Schweizerischer Verband für Pferdesport SVPS

Schweizerischer Verband für Pferdesport SVPS

Menü
Fahren
Fahren

Fahren: Schweizer Erfolge am Donau-Alpen-Pokal

07 Juni 2016 09:08

Die Schweizer Ein- und Zweispänner waren dieses Wochenende am CAI3* in Topolcianky (SVK) am Donau-Alpen-Pokal (DAP) am Start und überzeugten mit starken Leistungen.
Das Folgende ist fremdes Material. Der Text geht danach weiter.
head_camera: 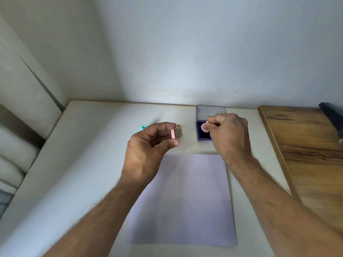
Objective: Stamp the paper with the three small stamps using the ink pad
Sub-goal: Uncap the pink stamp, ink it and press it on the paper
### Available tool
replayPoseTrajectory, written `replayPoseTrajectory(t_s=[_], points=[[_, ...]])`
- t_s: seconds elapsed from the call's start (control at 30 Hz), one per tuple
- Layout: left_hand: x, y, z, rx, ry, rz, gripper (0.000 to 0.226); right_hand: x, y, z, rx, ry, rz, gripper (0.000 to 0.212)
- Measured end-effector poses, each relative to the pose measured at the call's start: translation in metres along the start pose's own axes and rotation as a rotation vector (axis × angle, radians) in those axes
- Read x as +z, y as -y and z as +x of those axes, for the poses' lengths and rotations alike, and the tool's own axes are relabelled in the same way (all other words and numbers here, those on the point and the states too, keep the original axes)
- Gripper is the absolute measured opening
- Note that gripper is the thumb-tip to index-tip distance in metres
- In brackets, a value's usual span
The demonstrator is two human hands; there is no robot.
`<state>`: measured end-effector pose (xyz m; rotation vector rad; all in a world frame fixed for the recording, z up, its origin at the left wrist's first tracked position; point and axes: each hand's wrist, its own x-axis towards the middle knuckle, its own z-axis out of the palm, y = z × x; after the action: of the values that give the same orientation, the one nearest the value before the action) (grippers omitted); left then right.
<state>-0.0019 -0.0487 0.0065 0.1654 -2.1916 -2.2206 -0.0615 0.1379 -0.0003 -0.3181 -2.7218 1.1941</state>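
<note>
While the left hand (148,145) pinches a pink cap (173,133), the right hand (228,134) grips a pink stamp (204,127) over the ink pad (201,135), at the paper's (183,201) twelve o'clock.

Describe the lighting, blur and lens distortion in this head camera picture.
Head view: light falls brightest on the back wall and pales the paper to a lilac sheen; the wide-angle lens bows the table edges and stretches the forearms; the right hand over the ink pad is slightly motion-blurred; the left hand with its pink cap looks sharper.
</note>
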Motion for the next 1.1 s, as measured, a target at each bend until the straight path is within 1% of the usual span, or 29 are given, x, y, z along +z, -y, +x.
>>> replayPoseTrajectory(t_s=[0.2,0.27,0.37,0.4,0.5,0.53,0.63,0.73,0.83,1.0,1.1], points=[[-0.003,0.001,0.001,0.002,0.001,-0.014,0.027,0.011,0.005,0.001,0.036,0.059,-0.164,0.017],[-0.004,0.001,0.002,0.000,-0.002,-0.018,0.026,0.011,0.008,0.006,0.026,0.053,-0.230,0.014],[-0.004,0.000,0.002,-0.001,-0.013,-0.027,0.027,0.011,0.015,0.018,0.029,0.097,-0.340,0.010],[-0.004,-0.001,0.001,-0.005,-0.017,-0.030,0.027,0.011,0.019,0.022,0.031,0.113,-0.363,0.011],[-0.003,-0.001,0.001,-0.021,-0.023,-0.036,0.029,0.012,0.028,0.027,0.005,0.147,-0.463,0.040],[-0.003,-0.001,0.000,-0.027,-0.025,-0.040,0.029,0.012,0.032,0.027,0.017,0.152,-0.489,0.044],[0.000,0.001,-0.001,-0.044,-0.029,-0.047,0.030,0.009,0.038,0.029,0.036,0.130,-0.526,0.040],[0.001,0.000,-0.002,-0.056,-0.039,-0.051,0.030,0.008,0.047,0.024,-0.014,0.130,-0.596,0.043],[-0.001,0.000,-0.002,-0.065,-0.056,-0.053,0.030,0.007,0.055,0.017,-0.047,0.139,-0.640,0.031],[-0.001,-0.002,-0.004,-0.077,-0.050,-0.064,0.029,0.004,0.056,0.012,-0.046,0.128,-0.599,0.037],[-0.001,-0.003,-0.005,-0.072,-0.051,-0.070,0.029,0.006,0.057,0.011,-0.068,0.144,-0.629,0.023]])
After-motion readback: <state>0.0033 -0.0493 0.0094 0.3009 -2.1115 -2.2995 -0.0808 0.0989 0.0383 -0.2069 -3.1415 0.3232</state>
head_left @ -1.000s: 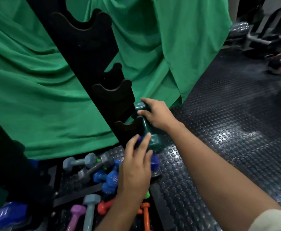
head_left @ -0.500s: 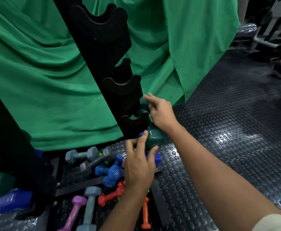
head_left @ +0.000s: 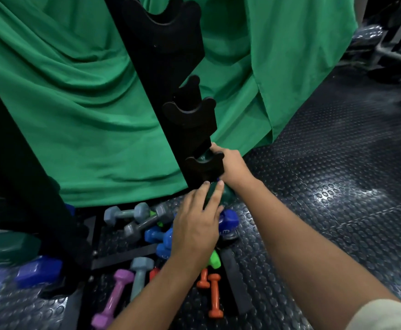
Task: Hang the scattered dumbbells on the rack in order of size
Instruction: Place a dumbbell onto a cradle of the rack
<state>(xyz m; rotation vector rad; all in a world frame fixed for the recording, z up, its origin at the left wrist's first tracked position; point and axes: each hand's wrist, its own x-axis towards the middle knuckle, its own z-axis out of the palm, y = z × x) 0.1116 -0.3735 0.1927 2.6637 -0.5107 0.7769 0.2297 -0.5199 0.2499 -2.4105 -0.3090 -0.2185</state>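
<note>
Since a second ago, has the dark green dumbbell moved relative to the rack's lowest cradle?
Yes. The dark green dumbbell has gone further into the lowest cradle; its handle now sits in the notch.

The lowest cradle [head_left: 204, 169] of the black rack [head_left: 161, 75] is filled by the dark green dumbbell [head_left: 223, 194]; the cradle [head_left: 190, 115] above it gapes open. At seven o'clock from it, scattered dumbbells [head_left: 144, 225] crowd the base. From three to five o'clock the studded rubber floor [head_left: 337, 186] lies open. Green cloth [head_left: 75, 103] closes off nine to twelve o'clock.
</note>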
Bei den Einspänner zeigte Leonhard Risch mit dem Freibergerhengst Lasting die beste Dressur und den zweitbesten Marathon. Bezwungen wurde er im Gelände nur von seinem Mannschaftskollegen Michaël Barbey mit Kalao des Arreneys CH. Dieser fuhr in fünf von sieben Hindernissen Bestzeit und distanzierte die Konkurrenz klar.
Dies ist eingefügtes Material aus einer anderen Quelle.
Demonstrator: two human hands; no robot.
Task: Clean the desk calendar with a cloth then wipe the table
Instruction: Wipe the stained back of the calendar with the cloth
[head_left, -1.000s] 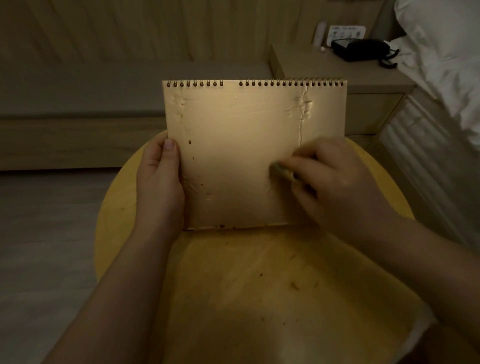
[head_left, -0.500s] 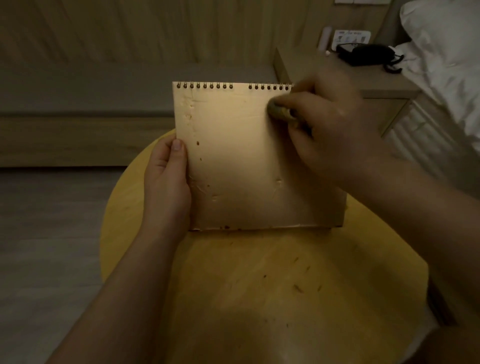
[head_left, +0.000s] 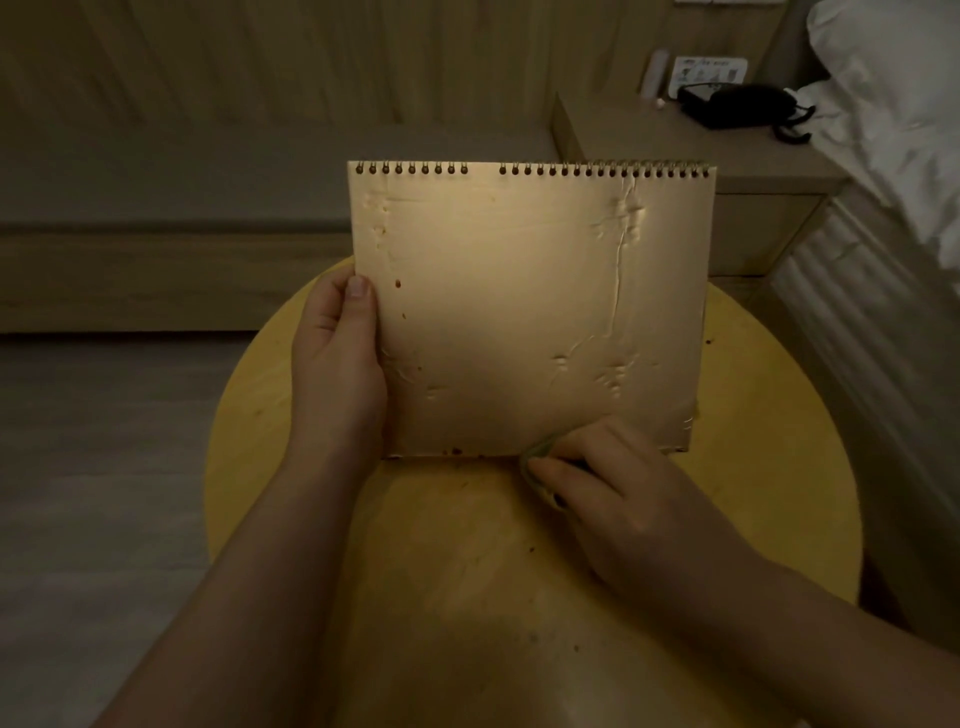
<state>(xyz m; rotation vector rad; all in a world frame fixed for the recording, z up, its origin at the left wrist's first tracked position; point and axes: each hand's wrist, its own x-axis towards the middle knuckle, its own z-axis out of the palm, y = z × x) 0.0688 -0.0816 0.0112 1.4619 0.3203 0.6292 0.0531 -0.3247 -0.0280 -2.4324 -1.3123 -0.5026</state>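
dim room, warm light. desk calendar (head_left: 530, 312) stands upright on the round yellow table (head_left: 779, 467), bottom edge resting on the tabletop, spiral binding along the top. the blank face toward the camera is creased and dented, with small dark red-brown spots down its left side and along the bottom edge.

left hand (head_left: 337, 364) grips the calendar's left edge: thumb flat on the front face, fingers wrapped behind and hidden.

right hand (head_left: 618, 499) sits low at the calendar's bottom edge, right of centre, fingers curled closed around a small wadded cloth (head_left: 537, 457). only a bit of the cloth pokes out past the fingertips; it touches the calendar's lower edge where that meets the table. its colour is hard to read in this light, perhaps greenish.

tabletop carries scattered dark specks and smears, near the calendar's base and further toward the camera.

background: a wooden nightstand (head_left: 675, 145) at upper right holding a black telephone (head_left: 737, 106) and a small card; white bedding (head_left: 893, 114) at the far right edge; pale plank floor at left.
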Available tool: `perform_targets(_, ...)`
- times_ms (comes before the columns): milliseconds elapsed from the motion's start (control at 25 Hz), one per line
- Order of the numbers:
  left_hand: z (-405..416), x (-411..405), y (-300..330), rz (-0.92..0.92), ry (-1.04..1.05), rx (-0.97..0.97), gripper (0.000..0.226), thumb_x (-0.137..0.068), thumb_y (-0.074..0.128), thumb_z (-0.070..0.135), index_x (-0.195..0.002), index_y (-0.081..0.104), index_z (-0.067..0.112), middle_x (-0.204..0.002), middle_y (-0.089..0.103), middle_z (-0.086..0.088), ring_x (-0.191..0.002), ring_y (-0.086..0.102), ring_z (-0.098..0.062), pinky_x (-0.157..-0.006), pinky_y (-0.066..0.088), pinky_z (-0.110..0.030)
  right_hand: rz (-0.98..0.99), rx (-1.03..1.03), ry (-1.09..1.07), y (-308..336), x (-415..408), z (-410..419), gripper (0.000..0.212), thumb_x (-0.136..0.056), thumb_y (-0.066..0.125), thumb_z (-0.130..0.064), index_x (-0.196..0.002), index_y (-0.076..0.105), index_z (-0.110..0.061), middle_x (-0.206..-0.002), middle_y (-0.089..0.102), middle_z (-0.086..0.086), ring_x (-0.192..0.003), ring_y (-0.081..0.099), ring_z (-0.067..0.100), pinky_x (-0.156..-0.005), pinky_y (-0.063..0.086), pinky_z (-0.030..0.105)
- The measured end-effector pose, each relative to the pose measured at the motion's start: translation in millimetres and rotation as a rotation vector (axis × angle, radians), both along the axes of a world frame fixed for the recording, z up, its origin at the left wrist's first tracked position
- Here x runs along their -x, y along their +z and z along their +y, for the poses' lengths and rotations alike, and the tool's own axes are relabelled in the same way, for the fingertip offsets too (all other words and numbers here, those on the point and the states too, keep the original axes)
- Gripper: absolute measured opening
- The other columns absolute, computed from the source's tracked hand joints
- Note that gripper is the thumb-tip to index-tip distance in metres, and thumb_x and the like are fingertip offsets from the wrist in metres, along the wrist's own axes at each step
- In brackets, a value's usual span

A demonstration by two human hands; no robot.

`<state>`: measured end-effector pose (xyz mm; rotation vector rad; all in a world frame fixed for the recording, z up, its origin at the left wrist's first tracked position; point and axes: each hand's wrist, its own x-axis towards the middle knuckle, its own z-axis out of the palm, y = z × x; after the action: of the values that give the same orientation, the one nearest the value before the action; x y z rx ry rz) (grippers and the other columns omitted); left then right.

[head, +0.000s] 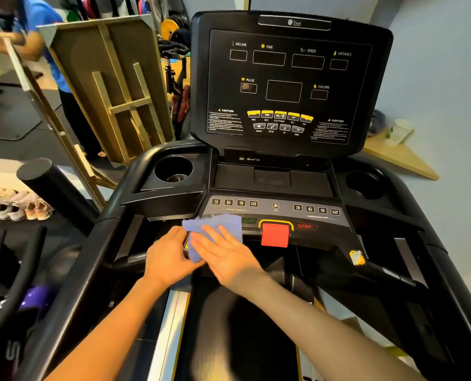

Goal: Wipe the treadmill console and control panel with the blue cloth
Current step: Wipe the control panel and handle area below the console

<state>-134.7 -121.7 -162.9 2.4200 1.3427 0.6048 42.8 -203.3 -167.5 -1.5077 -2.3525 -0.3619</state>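
We look down at a black treadmill from the runner's place. The cloth (217, 229) is blue, soft and crumpled, folded into a rough wad with a ragged upper edge. It lies on the left end of the grey control panel (322, 218), covering part of the green start label, just left of the red stop key (275, 235).

Our right hand (226, 254) lies flat on the cloth, fingers (215, 235) straight and slightly apart, pressing rather than gripping. Our left hand (169, 257) sits just beside it at the cloth's left edge; its fingers curl out of sight, so we cannot tell what they clasp.

Above stands the console (286, 81), its displays dark, with yellow buttons low down. A cup holder (173, 169) sits at each side.
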Motion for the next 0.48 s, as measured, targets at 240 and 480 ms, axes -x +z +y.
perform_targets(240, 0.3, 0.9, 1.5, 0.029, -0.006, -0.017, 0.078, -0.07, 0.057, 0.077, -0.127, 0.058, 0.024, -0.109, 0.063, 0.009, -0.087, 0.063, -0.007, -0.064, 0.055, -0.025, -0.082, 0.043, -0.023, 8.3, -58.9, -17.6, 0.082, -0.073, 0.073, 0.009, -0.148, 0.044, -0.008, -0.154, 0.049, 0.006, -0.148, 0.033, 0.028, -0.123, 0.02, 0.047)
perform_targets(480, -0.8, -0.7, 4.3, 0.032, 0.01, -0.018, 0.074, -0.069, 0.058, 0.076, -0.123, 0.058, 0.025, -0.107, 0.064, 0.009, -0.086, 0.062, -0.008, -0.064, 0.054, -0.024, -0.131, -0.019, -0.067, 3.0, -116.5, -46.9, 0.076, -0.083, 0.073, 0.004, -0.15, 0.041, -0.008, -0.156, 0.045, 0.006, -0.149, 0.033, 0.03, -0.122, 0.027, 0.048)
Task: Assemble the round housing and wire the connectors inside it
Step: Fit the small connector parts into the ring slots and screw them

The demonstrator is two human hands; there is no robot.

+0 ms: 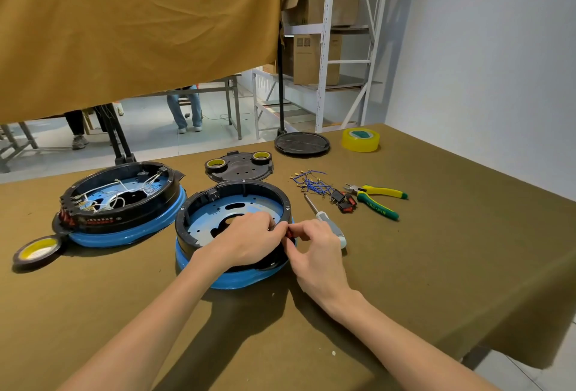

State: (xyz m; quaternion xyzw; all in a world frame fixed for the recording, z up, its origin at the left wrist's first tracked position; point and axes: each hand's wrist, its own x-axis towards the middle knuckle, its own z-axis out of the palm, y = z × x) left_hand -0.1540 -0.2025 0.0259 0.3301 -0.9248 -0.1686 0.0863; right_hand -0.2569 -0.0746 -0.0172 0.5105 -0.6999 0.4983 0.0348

Auch am Schlusstag zeigte sich Barbey im Kegelparcours in Bestform. Er schaffte die einzige fehlerfreie Runde und gewann den Donau-Alpen-Pokal bei den Einspännern vor Leonhard Risch. Mit dieser Leistung siegten die Schweizer natürlich auch in der Mannschaftswertung dieser Gespannsart vor Ungarn.
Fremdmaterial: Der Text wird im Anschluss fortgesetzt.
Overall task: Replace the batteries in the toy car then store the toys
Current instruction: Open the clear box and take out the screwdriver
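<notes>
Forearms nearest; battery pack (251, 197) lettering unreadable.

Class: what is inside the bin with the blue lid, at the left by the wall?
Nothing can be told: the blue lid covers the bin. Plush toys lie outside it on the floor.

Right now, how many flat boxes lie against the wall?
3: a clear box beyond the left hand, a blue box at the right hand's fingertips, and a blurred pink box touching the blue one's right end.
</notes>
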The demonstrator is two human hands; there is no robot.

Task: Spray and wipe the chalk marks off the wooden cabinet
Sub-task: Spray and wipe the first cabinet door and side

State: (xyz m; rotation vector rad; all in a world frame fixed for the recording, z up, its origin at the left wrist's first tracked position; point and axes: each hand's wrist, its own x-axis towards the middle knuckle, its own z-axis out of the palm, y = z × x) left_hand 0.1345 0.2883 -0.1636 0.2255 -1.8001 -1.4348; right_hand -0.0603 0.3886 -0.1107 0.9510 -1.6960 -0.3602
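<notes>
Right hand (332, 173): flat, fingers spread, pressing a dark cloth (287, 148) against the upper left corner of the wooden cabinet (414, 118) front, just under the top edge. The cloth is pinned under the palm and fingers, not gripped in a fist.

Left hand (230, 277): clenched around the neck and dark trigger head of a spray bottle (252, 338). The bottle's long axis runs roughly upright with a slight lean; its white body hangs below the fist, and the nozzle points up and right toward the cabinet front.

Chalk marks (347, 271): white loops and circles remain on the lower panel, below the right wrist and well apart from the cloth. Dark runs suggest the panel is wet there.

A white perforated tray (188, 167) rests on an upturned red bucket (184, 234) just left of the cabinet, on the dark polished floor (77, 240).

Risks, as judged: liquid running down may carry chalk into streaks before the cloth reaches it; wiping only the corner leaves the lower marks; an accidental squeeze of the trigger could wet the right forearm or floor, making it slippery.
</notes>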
Aber auch die weiteren Schweizer überzeugten. Nachwuchsfahrerin Andrea Bieri wurde Siebte, Eric Renau mit einem jungen Pferd Achter und Sébastien Bottelli erreichte als Neunter auch noch die Top Ten.

Die Einspänner zeigten mit diesen Resultaten klar aufsteigende Form im Hinblick auf die Weltmeisterschaft, die bereits Anfang August im österreichischen Lipizzanergestüt Piber stattfindet.

Bei den Zweispännern gelang Beat Schenk ein gutes Turnier. Nach einem verhaltenen Start in der Dressur fuhr er im anspruchsvollen Marathon stark und erreichte einen zweiten Platz mit nur einem guten Punkt Rückstand. Damit schob er sich auch in der Gesamtwertung auf den zweiten Platz nach vorne. Diesen verteidigte er im abschliessenden Hindernisfahren erfolgreich. Geschlagen wurde er nur vom Deutschen Sebastian Warneck, der die Basis für seinen Sieg in der Dressur legte.

Auch dem zweiten Schweizer Mario Bezzola gelang eine gute Dressur, die den dritten Platz bedeutete. Er fiel dann aber im weiteren Verlauf zurück. Da die Schweizer nur mit zwei Zweispännern, also ohne Streichresultat, angetreten waren, reichte es in der Mannschaftwertung nicht für einen Podestplatz.